Supervisory practices

Support from supervisors is expected to have a large impact on employees’ job satisfaction and in turn, their decision to stay or leave the organization (Wynen et al. 2013). The perception of having supervisors that show support and concern might influence employees’ well-being and impact their satisfaction and commitment to the organization, thus reducing turnover intention (Fields et al. 2011). Listening to and encouraging employees, as well as supporting risk-taking and tolerate failure is important for enhancing innovative behavior of potential intrapreneurs (Alpkan et al. 2010; Menzel et al. 2007). Dissatisfaction with supervisors might lead employees searching for another organization with greater support for intrapreneurial activities or lead to an increased intention to leave for self-employment (Brockhaus 1980).

Voice

Voice can be described as the degree to which employees perceive that they can contribute to organizational decision making and express their opinions even if they contradict the dominant view in the organization (Lambert & Hogan 2009; Moynihan & Landuyt 2008).
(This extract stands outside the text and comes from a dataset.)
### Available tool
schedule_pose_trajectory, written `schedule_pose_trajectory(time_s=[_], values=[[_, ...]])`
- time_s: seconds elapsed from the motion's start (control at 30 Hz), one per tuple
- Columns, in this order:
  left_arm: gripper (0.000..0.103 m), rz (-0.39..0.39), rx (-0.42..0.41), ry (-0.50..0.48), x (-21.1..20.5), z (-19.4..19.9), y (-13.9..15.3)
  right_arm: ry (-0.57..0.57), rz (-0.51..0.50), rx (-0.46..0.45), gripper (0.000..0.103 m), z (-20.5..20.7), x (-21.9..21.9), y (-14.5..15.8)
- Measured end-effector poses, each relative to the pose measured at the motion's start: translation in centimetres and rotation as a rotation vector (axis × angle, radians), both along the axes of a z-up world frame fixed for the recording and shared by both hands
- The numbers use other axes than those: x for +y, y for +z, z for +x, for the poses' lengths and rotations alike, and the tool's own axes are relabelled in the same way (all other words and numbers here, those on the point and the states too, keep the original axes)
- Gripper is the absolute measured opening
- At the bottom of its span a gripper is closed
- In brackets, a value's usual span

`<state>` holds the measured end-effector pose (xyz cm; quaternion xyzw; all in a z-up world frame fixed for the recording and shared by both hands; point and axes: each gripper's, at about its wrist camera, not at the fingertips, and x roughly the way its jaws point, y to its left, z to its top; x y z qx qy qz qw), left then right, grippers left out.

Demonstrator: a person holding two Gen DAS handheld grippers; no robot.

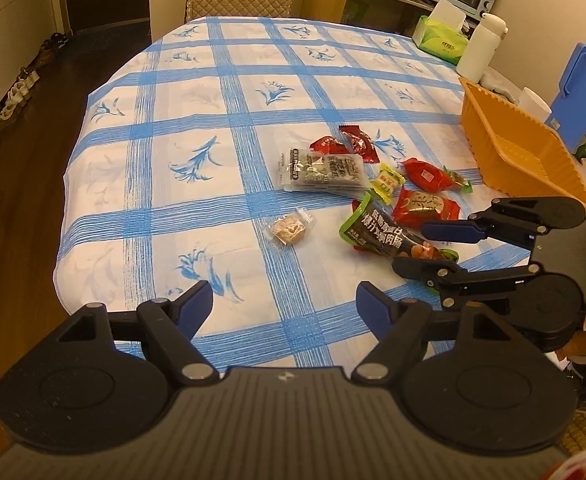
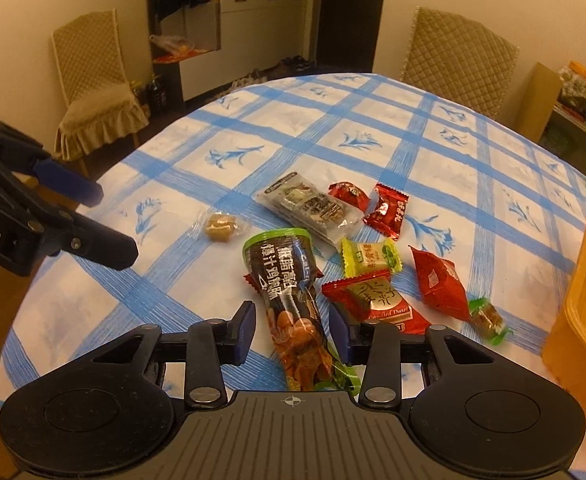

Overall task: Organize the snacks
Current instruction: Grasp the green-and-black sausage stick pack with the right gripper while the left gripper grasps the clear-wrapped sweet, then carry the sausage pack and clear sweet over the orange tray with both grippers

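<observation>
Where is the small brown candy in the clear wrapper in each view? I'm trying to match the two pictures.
Left wrist: brown candy lies centre, left of the snack pile.
Right wrist: brown candy lies left of centre, behind the gripper.
Shared landmark: the grey clear-wrapped packet just beyond it.

A long dark snack pouch (image 2: 293,292) with a green top lies flat on the checked surface (image 2: 253,152), among red packets (image 2: 439,280), a yellow-green candy (image 2: 369,258) and a clear-wrapped bar pack (image 2: 309,204), near the empty orange basket (image 1: 521,152).
</observation>
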<state>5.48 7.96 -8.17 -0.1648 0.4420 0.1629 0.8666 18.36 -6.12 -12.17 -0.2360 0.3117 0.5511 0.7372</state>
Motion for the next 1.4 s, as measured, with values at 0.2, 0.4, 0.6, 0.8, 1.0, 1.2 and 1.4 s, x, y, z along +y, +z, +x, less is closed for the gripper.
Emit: schedule_pose_trajectory(time_s=[0.2, 0.4, 0.6, 0.8, 1.0, 1.2, 1.4], values=[[0.076, 0.004, 0.009, 0.005, 0.4, 0.4, -0.4, 0.043, -0.032, -0.028, 0.037, 0.0, 0.7, -0.7], [0.076, 0.009, 0.013, 0.005, 0.7, 0.7, -0.7, 0.058, -0.033, -0.055, 0.031, 0.2, 0.7, -0.9], [0.073, 0.011, 0.016, -0.007, 1.1, 1.2, -0.9, 0.035, 0.022, -0.022, 0.03, 0.5, -0.3, 0.0], [0.066, 0.028, 0.016, -0.037, 1.4, 2.2, -1.3, -0.08, 0.107, 0.062, 0.03, 1.8, -2.0, 2.2], [0.051, 0.076, 0.02, -0.106, 1.5, 4.1, -2.3, -0.186, 0.153, 0.105, 0.03, 3.0, -3.9, 3.8], [0.042, 0.132, 0.029, -0.182, 1.5, 6.0, -3.0, -0.261, 0.174, 0.12, 0.03, 3.9, -5.9, 4.4], [0.037, 0.157, 0.049, -0.233, 1.1, 7.2, -3.6, -0.321, 0.19, 0.146, 0.03, 4.7, -7.8, 4.7]])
Employees that are able to participate in decision-making processes gets a better understanding of project objectives and more opportunities to influence their work environments (Kim 2005; Moynihan & Pandey 2007). Experiencing having a voice in organizational decisions generally increases employees’ job satisfaction and thus indirectly reduces turnover intention (Lambert & Hogan 2009; Moynihan & Landuyt 2008). In addition, to be able to express ideas or thoughts that contradicts the majority is important to support intrapreneurship in the organization (Menzel et al. 2007).

2.2.3 External factors

There exist several external factors that may influence employee mobility decisions such as economic conditions, industry growth etc. (Ng et al. 2007). Here, only one external factor is included and further studied:

Perceived alternative employment opportunities (PAEO)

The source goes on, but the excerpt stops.